Rock-and-roll when it’s great is a complex monster. It’s dynamic, a unit full of parts, like all amazing music: There’s the singer, there’s the guitar player, and a lot of people only pay attention to them. But you know what? I don’t care what anyone says—those guys aren’t the ones moving the house. The drums and beats do that, people. And that goes for whatever music you listen to. Drums are the base: They’re tribal, they’re primal, and they are the earliest form of music we know. Drum beats come from the rhythm that starts us off in this world, the first music we hear—our mothers’ heartbeat in the womb. Drums and rhythm are as simple and as complex as that. When you see 60,000 people going off, whether it’s at a rave, a rock show, a rap show, or a freakin’ parade or ceremony of whatever kind, I guarantee you the proceedings begin and end with the beat of a drum. That is the source. When I heard how Bonham did it, I freaked the fuck out. I can’t even begin to fully capture how I felt when I first rocked the house, or what it is like, sitting on my drum throne in a stadium, arena, or even a little club, with a kick-ass bunch of players waiting for me to start the fucking fire. That’s what a drummer does, and it’s a powerful position. Once you know you’re good enough and once you really know what you can do back there, and once when you’ve got an arsenal of songs to tear it up, it’s incredible. You look out into the crowd and you just think, “I’ve got all you motherfuckers right now. Let’s rip!” There’s been moments when I can’t believe it. I’ve watched entire arenas bouncing in time. And you know, my bandmates might do their thing, but it’s something fucking else to look out there and watch the people moving their bodies to what I’m doing. They’re not bouncing to the lyrics, they’re not bouncing to the guitar, they’re bouncing to the drums. I guess I got off the subject. Hey! Guys! Mr. Page and Mr. Plant, and Mr. John Paul Jones! If you do another Zep tour anytime soon, please call my ass—you won’t be disappointed!!!!
VAN HALEN
I’ll never forget hearing their cover of the Kinks’s “You Really Got Me” on the radio and thinking, “Daaaaaaamn! No fuckin’ way!” I really couldn’t believe it when I heard “Eruption.” Eddie’s guitar solo and tone was so
fresh to my ears—it was nothing I’d ever heard before.

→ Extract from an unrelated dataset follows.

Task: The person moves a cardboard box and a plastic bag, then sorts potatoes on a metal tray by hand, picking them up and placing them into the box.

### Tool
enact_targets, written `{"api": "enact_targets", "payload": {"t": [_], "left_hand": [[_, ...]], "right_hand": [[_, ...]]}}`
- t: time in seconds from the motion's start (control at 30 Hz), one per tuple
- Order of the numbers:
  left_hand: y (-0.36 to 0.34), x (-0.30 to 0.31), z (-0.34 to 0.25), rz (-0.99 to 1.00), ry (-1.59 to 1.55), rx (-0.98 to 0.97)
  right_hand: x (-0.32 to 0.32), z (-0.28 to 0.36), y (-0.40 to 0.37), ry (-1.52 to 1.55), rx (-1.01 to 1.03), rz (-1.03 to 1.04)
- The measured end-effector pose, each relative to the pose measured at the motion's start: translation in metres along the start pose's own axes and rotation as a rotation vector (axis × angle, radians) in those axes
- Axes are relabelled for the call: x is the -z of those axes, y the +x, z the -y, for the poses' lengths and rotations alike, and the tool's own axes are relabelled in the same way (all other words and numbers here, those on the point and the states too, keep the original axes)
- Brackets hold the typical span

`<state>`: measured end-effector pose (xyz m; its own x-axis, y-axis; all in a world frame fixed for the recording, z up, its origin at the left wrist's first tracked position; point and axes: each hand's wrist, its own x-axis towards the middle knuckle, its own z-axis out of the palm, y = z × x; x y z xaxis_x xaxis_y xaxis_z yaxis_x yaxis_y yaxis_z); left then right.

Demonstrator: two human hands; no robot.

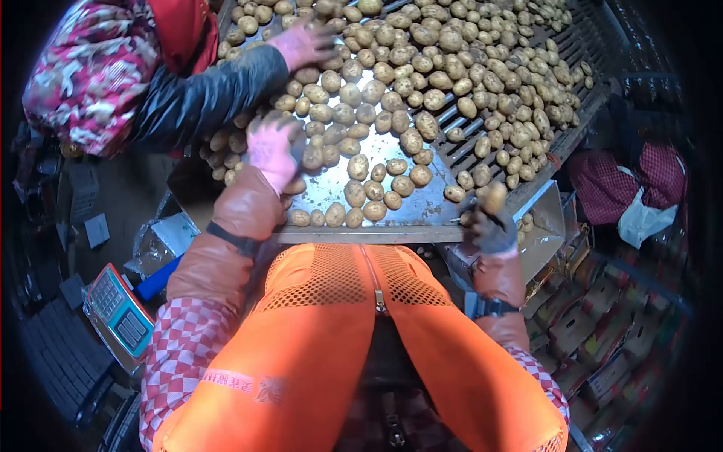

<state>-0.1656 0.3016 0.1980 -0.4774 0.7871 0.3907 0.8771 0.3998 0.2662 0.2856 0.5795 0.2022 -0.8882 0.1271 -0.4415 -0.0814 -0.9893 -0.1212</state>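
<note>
Potato (494,198) in right hand (495,233), lengthwise forward.

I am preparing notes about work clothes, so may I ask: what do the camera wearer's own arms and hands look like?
The left hand and right hand wear pink gloves with grey areas. Glossy brown covers wrap the forearms, each crossed by a dark band; beyond them show red-and-white checked sleeves.

We seem to be in a produce-sorting shed: loose potatoes (453,41) cover much of a metal counter (322,194) slatted toward the far right, a keypad scale (120,309) sits at left, and cardboard cartons (602,335) crowd the near right.
</note>
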Motion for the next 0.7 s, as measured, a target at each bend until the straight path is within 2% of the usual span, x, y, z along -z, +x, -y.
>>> {"api": "enact_targets", "payload": {"t": [0.03,0.1,0.13,0.17,0.23,0.3,0.33,0.37,0.43,0.47,0.5,0.57,0.63,0.67,0.7], "left_hand": [[0.012,-0.006,0.010,0.025,-0.098,0.056],[0.040,-0.006,0.003,0.222,-0.311,0.464],[0.050,-0.010,0.000,0.362,-0.244,0.487],[0.053,-0.006,-0.014,0.438,-0.190,0.388],[0.024,-0.027,-0.040,0.252,0.277,0.141],[-0.008,-0.029,-0.029,0.380,-0.016,0.089],[-0.024,-0.017,-0.023,0.323,-0.036,-0.011],[-0.031,0.005,-0.021,0.296,-0.057,-0.049],[-0.058,0.014,-0.015,0.198,-0.096,0.160],[-0.076,0.004,-0.015,0.184,0.015,0.303],[-0.081,0.007,-0.024,0.183,0.027,0.317],[-0.077,0.005,-0.047,0.179,0.116,0.351],[-0.069,0.022,-0.074,0.348,-0.111,0.025],[-0.063,0.017,-0.075,0.384,-0.293,-0.219],[-0.061,0.018,-0.069,0.378,-0.295,-0.212]], "right_hand": [[-0.012,-0.006,-0.035,-0.163,0.266,-0.277],[0.050,0.017,-0.117,-0.111,0.249,-0.219],[0.073,0.022,-0.148,-0.090,0.249,-0.091],[0.084,0.013,-0.157,-0.093,0.249,-0.087],[0.104,0.000,-0.166,-0.069,0.506,-0.390],[0.117,0.003,-0.144,-0.047,0.740,-0.671],[0.054,-0.012,-0.088,-0.134,0.794,-0.858],[0.003,-0.021,-0.051,-0.137,0.771,-0.839],[-0.071,-0.032,0.009,-0.674,0.550,-0.788],[-0.100,-0.039,0.036,-0.758,0.517,-0.775],[-0.117,-0.039,0.061,-0.844,0.484,-0.763],[-0.037,0.012,0.127,-1.198,0.485,-0.535],[-0.062,0.012,0.182,-1.423,0.453,-0.635],[-0.089,0.004,0.195,-1.863,0.462,-0.730],[-0.114,-0.005,0.206,-2.306,0.462,-0.815]]}}
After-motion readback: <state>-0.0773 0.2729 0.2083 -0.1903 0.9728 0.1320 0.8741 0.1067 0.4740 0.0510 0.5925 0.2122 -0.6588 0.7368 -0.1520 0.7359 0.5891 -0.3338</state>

I lost it just like every guitar player and rock fan on the planet did. Their first record changed my life. Then I saw them live at Long Beach Arena, and there I was standing on my chair the whole fuckin’ time trippin’ out on how this unreal band served everyone the heaviest shit around at the time. Thanks dudes! That was a great night for me: I snuck out of my window, jumped off the roof into the tree next to it, climbed down, and hopped in my friend’s car. And I stood on my seat in the arena rocking the fuck out all night.
CHEAP TRICK
Cheap Trick opened up for Mötley in 1986 for nine of our U.K. shows. We were really hitting our stride, and I couldn’t believe it—to me, it was insane that we weren’t opening up for them. They were my heroes. Dude, I sat out on the side of the stage every night watching Cheap Trick, my favorite band of all time, play—and every night I was amazed, speechless, and just like, “Woah.” It wasn’t even their heaviest period—back then a lot of my heroes were doing pop. Trick had just released “The Flame,” Robert Plant was doing the Honeydrippers, and Bowie was doing his pop thing. Mötley was in the middle of our craziest shit, but even then I could understand how those guys, who’d all been through a bunch of shit, wanted to do something new, more mellow, and mature. It was so cool to see Cheap Trick in that phase of their career, totally able to shift gears into their old stuff too, and hold it all together because they’re such amazing bad-ass players. And they were on that tour as they always are, every single night. Guys...if you only knew how much you’ve inspired me with your melodies and songs. Words escape me. Again... thank you. All I can say is go see them—they’re still touring and as bad-ass as ever.